Он тяжело развернулся и, придерживаясь за переборку, принялся выбираться из рубки, стараясь не смотреть на Дауге.
– Тебе пора в амортизатор, Гриша, – непреклонно заявил Быков, прежде чем Дауге успел снова заговорить. – У нас нет больше времени.
– Да, – проговорил Дауге, сделавшись вдруг жалким и потерянным. – Ты прав. Ну... прощай, что ли.
Он шагнул к Быкову, намереваясь обнять его, но тот одним движением остановил его.

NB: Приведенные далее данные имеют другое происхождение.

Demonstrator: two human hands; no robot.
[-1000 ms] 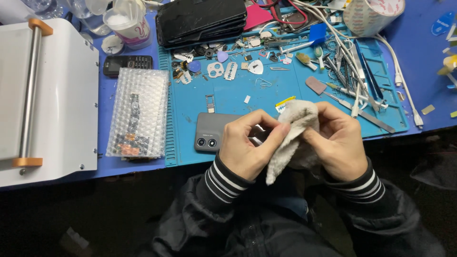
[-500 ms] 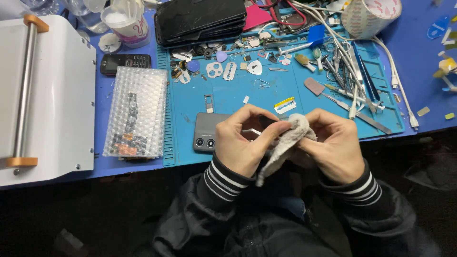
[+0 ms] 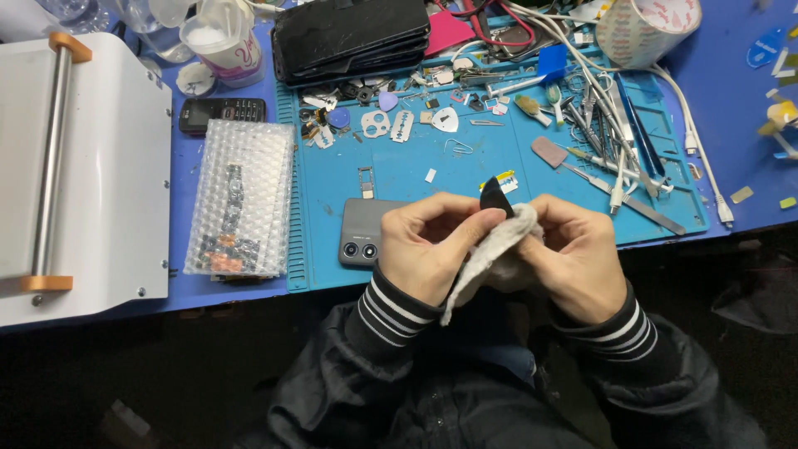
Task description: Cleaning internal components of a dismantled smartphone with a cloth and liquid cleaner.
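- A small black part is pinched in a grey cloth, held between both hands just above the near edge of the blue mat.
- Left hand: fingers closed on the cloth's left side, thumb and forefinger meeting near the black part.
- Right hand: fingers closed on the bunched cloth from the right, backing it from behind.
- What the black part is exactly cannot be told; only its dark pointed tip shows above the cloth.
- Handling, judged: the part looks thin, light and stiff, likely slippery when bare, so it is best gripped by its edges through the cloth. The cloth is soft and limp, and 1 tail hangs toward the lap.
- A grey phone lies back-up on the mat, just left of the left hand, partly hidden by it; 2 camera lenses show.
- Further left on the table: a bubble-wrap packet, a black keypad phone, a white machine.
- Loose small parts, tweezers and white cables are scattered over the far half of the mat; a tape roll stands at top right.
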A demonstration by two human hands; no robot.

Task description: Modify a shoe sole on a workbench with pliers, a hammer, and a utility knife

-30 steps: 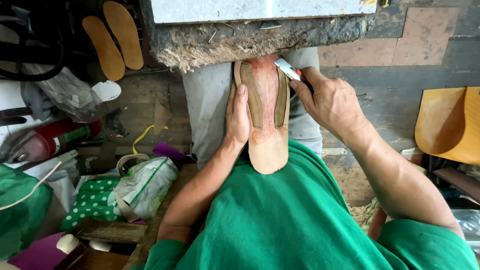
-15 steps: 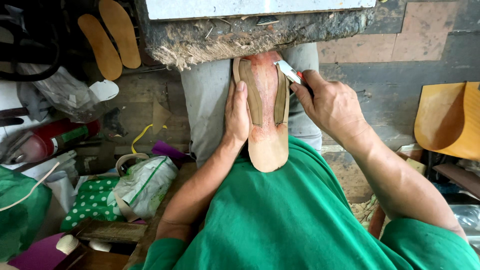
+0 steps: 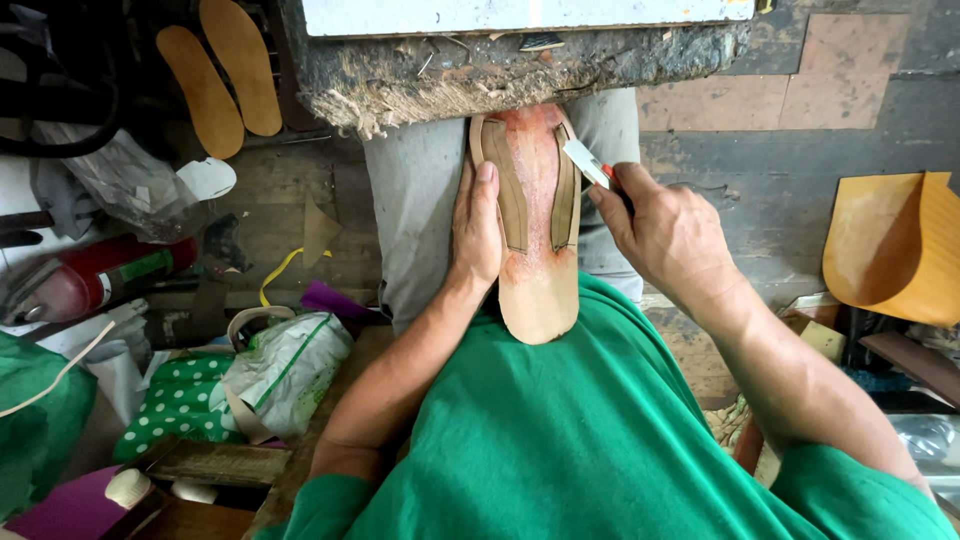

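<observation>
A tan leather sandal sole (image 3: 535,270) with two straps is lying lengthwise on the person's lap, its toe end tucked under the rough edge of the workbench (image 3: 520,75). The left hand (image 3: 478,235) is pressing flat along its left edge, fingers together, while the right hand (image 3: 665,235) is gripping a small blade (image 3: 585,162) at the right strap. With the steadying fingers lying so close, a slipping blade could probably be nicking the strap or the hand.
</observation>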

– Не забывай, сколько весят сейчас твои руки! – сурово предупредил он и уже мягче добавил:
– Иди же.
Дауге, волоча ноги, побрел к выходу, а Быков поспешил уткнуться в принесенные Михаилом Антоновичем бумаги. Драгоценные секунды летели, а ему все не удавалось сосредоточиться. Он думал о том, что Дауге уходит, обнадеженный и успокоенный, оставив свои сомнения и страхи ему, Быкову. И о том, что обязанность капитана нести и этот груз тоже. И еще о том, что Григорий никогда не узнает, как это бывает невыносимо тяжело: никогда – ни перед лицом смертельной опасности, ни в эйфории, когда опасность миновала – не позволять себе даже взглядом выдать свои истинные чувства. Потому что тогда капитан Быков перестанет быть Талисманом, и когда в очередной раз понадобится спасти всех, некому будет сделать эту работу.
Что поделать – все космонавты суеверны.
Быков сердито посмотрел на часы и включил таймер обратного отсчета.